Task description: Below are entries. Reproduce exactly the lines between the line holding "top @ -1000" and the line holding "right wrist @", inclusive, and only those.

Extracted data entries
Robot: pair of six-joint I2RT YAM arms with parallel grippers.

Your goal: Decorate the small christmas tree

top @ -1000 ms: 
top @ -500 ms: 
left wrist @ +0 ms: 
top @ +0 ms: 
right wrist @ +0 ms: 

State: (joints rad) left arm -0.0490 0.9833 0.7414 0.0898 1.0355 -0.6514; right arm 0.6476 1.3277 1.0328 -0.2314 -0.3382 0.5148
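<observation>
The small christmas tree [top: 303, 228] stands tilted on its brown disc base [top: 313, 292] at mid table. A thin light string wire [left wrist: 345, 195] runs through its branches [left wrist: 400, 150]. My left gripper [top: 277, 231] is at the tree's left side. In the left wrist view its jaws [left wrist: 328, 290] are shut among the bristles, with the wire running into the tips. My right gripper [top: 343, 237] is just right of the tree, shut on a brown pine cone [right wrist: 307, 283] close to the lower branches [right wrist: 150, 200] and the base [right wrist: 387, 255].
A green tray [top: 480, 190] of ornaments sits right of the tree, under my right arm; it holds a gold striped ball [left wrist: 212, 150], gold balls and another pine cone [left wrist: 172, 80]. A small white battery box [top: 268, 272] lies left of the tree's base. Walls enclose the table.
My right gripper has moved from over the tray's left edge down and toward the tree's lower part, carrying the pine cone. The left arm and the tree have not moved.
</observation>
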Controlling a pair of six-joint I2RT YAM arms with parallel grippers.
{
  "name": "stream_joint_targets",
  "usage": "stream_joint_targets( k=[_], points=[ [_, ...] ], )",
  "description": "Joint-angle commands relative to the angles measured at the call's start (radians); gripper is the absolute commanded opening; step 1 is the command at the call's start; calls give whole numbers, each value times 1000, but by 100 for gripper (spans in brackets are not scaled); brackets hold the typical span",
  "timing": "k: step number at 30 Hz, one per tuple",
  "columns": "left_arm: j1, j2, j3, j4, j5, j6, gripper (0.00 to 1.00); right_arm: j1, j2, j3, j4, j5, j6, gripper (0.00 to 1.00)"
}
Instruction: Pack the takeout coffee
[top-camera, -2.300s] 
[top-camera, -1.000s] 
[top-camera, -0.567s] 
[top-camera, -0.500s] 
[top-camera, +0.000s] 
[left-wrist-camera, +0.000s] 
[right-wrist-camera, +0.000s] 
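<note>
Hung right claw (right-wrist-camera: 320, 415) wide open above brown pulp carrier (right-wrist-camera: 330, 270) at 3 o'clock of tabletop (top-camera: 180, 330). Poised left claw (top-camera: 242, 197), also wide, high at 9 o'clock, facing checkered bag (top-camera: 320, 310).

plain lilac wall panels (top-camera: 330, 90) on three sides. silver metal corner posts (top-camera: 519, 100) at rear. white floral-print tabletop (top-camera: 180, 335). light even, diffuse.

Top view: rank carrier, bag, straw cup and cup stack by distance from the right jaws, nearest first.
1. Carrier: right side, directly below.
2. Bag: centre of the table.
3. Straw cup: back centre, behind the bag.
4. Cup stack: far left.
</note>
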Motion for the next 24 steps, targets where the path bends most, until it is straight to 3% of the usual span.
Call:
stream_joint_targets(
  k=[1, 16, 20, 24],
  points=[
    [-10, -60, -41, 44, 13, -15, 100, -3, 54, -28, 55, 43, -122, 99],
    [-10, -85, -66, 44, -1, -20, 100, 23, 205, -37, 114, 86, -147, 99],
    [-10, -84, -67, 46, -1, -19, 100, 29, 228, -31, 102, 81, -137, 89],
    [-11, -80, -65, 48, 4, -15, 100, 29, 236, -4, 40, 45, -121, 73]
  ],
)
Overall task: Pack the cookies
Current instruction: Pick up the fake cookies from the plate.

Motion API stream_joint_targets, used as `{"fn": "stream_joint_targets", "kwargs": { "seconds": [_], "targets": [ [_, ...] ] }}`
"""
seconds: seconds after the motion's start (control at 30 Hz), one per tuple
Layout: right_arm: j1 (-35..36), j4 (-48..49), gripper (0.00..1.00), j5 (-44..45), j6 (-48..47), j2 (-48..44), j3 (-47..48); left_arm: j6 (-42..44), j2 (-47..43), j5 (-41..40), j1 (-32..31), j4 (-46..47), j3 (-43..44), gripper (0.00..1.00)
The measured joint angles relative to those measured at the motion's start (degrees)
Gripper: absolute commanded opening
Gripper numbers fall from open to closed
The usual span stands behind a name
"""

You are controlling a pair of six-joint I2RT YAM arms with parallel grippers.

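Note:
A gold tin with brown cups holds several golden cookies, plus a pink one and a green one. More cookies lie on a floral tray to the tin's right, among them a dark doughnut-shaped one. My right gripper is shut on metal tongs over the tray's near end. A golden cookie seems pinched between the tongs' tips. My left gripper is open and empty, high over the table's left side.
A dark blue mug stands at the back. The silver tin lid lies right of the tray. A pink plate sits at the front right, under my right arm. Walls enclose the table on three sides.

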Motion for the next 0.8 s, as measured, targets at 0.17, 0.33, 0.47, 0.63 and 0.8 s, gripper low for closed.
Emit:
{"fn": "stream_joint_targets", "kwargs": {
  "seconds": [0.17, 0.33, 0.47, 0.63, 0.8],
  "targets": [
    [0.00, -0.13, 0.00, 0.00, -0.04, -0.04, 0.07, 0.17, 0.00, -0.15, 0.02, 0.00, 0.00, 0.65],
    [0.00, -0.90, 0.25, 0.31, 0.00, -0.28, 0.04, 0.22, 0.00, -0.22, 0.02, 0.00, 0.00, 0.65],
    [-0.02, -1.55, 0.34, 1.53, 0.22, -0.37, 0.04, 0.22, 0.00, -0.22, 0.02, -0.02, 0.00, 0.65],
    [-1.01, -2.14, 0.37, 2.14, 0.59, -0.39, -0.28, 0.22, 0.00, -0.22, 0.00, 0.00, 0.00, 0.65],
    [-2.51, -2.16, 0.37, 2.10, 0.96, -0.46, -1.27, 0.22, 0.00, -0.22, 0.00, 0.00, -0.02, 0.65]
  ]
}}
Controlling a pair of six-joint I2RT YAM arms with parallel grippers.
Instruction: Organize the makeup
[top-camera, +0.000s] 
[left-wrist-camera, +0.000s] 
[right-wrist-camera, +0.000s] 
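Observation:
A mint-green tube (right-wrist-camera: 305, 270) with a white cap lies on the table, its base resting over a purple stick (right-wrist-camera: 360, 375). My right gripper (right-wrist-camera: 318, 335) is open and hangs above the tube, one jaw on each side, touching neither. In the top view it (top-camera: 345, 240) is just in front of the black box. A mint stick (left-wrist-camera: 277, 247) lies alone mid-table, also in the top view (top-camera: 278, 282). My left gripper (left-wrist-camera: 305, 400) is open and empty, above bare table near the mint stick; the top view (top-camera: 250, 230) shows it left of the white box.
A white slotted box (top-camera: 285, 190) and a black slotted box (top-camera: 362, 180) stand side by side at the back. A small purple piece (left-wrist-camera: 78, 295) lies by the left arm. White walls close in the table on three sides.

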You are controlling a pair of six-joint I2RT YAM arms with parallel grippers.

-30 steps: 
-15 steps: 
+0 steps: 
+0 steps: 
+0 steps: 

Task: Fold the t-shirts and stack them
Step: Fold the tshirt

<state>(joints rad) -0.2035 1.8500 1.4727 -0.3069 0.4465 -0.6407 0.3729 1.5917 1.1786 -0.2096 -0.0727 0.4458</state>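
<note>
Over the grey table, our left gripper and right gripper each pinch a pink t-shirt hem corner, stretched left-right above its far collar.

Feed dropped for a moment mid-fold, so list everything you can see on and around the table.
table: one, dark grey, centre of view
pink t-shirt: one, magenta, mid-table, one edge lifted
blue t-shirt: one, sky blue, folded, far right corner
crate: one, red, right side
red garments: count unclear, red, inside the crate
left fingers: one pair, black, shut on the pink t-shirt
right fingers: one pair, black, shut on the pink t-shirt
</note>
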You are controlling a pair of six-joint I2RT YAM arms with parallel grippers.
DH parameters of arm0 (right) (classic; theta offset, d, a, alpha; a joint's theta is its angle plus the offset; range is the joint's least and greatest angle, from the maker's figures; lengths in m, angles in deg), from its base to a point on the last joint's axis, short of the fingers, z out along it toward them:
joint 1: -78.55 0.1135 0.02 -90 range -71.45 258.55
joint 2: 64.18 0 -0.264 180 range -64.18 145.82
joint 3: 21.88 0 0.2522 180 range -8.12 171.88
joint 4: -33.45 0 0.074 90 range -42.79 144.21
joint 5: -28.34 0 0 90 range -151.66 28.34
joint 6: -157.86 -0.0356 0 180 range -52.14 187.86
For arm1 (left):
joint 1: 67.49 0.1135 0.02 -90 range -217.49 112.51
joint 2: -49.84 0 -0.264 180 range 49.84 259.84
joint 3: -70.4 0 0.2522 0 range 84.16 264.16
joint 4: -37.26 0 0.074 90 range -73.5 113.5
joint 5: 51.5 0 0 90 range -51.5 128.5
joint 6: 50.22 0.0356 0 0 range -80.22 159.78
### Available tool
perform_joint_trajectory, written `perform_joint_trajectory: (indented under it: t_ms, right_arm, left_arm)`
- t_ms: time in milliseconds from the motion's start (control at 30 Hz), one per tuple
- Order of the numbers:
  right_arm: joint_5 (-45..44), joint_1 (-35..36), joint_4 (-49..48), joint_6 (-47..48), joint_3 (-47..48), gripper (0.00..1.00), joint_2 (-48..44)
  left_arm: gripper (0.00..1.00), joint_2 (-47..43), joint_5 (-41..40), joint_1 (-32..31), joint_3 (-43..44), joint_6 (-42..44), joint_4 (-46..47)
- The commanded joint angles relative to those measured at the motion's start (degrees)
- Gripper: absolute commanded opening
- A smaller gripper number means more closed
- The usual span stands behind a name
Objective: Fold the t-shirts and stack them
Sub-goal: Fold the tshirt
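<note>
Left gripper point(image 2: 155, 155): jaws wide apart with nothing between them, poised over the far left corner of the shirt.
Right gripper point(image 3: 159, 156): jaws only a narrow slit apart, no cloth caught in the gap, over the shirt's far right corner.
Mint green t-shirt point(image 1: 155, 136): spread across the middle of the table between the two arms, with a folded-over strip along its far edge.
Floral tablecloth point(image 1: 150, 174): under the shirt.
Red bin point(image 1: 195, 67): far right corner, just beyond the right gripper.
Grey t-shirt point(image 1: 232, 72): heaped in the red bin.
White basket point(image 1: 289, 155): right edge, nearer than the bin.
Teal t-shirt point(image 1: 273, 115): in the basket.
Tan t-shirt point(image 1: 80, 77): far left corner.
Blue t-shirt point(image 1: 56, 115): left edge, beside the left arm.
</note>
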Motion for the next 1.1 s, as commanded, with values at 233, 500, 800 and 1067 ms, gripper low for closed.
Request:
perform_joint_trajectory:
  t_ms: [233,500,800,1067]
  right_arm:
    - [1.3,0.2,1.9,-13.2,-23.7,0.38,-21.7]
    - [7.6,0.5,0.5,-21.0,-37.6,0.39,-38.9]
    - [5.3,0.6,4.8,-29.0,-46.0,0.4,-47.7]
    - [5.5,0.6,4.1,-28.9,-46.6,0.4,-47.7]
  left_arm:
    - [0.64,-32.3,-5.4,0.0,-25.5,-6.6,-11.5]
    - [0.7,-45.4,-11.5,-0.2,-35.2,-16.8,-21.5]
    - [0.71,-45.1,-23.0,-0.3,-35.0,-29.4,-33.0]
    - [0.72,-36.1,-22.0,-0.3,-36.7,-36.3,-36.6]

Exercise response:
top @ -1000 ms: 
top @ -500 ms: 
left wrist @ +0 ms: 
top @ +0 ms: 
right wrist @ +0 ms: 

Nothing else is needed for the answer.